Method

One nice aspect of circles or discs is the ease with which they can be folded. Imagine a disc with a certain topology on its surface made of translucent dough. This dough can be pulled outward radially, stretching it into a wider circle. Then, the surface in excess of the original disc's shape can be pulled up and then back over the disc until the disc matches its original width. This can be visualized in the below diagram.

Mathematically, this is really simple to do. One simply maps the disc to polar coordinates centered on the original disc's center, enlarges the disc and its topological elements radial coordinates, reduces the radial coordinates where they exceed the original disc's radius, and finally map it back to cartesian coordinates. Note that the enlargement and reduction steps can be done by applying some periodic function with the same domain as the circle's original radius. For example \[r'=\frac{R}{2}\left(\sin\left(\pi\cdot a\frac{r}{R}\right)+1\right)\] or \[r'=\frac{R}{2}\left(\text{trianglewave}\left(\pi\cdot a\frac{r}{R}\right)+1\right)\] suffice as transformations of the radial coordinate where \(a\) represents the amount of stretching and folding being done and \(R\) represents the radius of the original disc. Both of these are periodic functions with a domain of \([0, R]\) so, once \(a\) becomes sufficiently large, the topology will be folded multiple times.

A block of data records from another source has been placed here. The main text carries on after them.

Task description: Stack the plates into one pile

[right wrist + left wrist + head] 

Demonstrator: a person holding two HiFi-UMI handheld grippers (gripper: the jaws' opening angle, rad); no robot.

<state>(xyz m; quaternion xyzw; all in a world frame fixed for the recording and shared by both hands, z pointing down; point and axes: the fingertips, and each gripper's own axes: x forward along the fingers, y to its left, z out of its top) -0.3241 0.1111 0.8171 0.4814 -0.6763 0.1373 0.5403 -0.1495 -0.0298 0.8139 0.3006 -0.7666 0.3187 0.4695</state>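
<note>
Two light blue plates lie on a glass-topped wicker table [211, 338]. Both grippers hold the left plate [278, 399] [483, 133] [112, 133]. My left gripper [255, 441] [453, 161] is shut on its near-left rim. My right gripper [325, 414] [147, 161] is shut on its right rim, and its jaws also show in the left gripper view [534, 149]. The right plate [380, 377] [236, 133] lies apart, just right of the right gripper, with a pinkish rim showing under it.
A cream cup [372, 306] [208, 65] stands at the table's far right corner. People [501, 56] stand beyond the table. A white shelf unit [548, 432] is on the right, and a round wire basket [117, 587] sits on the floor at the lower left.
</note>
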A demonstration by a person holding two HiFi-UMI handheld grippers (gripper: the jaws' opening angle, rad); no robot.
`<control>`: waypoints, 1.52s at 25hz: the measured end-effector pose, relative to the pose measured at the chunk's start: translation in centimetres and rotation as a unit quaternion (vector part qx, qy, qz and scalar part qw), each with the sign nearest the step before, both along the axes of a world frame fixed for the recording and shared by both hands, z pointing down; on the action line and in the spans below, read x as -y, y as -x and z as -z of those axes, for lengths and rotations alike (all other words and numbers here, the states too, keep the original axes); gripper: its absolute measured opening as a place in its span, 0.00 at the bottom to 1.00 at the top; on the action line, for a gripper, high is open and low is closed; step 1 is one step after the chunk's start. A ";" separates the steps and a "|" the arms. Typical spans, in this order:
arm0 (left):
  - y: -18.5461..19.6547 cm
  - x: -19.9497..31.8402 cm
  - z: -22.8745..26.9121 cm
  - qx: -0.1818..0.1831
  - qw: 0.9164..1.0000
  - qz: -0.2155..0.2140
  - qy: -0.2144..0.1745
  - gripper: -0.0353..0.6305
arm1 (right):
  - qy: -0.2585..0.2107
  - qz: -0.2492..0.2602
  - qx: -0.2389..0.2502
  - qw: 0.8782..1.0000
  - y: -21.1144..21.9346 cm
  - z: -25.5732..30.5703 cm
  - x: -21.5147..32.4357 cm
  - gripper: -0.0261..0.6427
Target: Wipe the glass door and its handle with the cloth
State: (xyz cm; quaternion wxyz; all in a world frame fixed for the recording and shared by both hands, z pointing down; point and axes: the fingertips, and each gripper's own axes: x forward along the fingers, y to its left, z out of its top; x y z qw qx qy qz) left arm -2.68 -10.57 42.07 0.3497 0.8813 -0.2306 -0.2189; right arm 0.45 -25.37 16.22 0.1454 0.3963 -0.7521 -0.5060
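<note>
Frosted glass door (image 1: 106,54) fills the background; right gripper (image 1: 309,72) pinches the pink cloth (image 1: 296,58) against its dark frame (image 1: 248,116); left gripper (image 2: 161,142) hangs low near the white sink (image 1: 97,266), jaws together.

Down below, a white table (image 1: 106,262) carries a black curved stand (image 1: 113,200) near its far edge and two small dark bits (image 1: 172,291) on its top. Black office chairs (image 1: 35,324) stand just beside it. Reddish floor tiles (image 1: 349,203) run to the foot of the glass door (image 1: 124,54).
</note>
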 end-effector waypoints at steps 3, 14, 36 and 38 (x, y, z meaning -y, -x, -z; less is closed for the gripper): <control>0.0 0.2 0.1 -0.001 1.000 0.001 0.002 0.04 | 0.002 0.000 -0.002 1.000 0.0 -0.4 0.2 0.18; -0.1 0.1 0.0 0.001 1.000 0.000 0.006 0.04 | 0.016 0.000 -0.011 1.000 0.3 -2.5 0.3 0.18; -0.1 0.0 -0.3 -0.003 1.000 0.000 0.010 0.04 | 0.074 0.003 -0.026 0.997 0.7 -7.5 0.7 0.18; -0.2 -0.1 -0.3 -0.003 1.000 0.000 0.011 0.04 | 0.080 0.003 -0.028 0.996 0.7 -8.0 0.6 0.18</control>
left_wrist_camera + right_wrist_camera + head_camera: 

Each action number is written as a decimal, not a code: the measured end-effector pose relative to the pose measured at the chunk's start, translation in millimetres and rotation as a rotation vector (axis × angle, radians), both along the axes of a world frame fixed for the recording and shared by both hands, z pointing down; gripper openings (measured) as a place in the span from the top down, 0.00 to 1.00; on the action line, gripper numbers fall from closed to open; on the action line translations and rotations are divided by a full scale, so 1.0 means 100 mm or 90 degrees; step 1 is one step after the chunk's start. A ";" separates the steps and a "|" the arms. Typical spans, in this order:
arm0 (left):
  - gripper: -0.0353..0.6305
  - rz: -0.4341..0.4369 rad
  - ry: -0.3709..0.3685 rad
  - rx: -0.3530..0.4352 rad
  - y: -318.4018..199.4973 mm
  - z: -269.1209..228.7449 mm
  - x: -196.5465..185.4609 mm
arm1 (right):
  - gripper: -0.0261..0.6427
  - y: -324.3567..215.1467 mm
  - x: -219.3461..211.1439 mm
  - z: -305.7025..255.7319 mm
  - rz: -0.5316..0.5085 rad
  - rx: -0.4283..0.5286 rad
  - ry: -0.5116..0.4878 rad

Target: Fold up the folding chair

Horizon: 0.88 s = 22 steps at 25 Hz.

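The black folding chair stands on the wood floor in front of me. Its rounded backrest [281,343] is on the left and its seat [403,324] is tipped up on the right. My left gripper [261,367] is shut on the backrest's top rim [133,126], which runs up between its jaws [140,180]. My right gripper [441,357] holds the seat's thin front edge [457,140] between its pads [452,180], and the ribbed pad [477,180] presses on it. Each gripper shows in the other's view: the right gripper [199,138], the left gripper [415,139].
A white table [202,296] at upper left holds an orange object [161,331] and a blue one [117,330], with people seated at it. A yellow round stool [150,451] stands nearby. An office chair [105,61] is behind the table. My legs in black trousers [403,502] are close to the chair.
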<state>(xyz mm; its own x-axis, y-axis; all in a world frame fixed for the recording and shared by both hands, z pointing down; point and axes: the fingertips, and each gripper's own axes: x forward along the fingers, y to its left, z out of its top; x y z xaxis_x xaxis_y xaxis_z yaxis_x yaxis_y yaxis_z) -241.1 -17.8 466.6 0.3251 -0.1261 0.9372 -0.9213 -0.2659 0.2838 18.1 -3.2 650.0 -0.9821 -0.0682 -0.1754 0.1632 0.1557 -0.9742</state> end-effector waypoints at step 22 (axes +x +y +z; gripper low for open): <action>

This can be done for other shapes like triangles but is trickier. While a hypothetical triangular analog to polar coordinates (imagine a point has coordinates where one represents the radius of a similar triangle that it falls on and the other represents angle), these would only map to Cartesian coordinates via piecewise functions.

Application

These folding methods can be applied to circles with interesting topology to produce more interesting topology. For example, consider the method used to fold triangles into circles. The left or top gif below shows that applying this method even to relatively simple topology like the one produced by folding a cartesian grid on a triangle into a circle will produce interesting flower like patterns — with petals growing in complexity as more folds happen. If such a simple topology looks so cool, it makes sense that more complicated topologies which follow it like the Sierpinski circle will be even cooler (as shown in the right or bottom gif below).

In the above gifs, the original symmetries (reflection over the vertical axis) are naturally preserved since transformations that only alter radius will not impact radius. Also note that because the Sierpinski circle converts the Sierpinski triangle's self-similarity on top-vertex zoom into self-similarity on center zoom, the method applied here (which expands circles from the center) enlarges its recursively tiny copies. As this method folds these copies over and over each other, the complexity of the topology produced is only limited by the number of foldings and the resolution of the fractal.

This observation is true of any circular fractal that has self-similarity around its center. Below is the same folding methodology applied to an Appollonian window. The symmmetry across the vertical axis and the structure of the central triangles are preserved.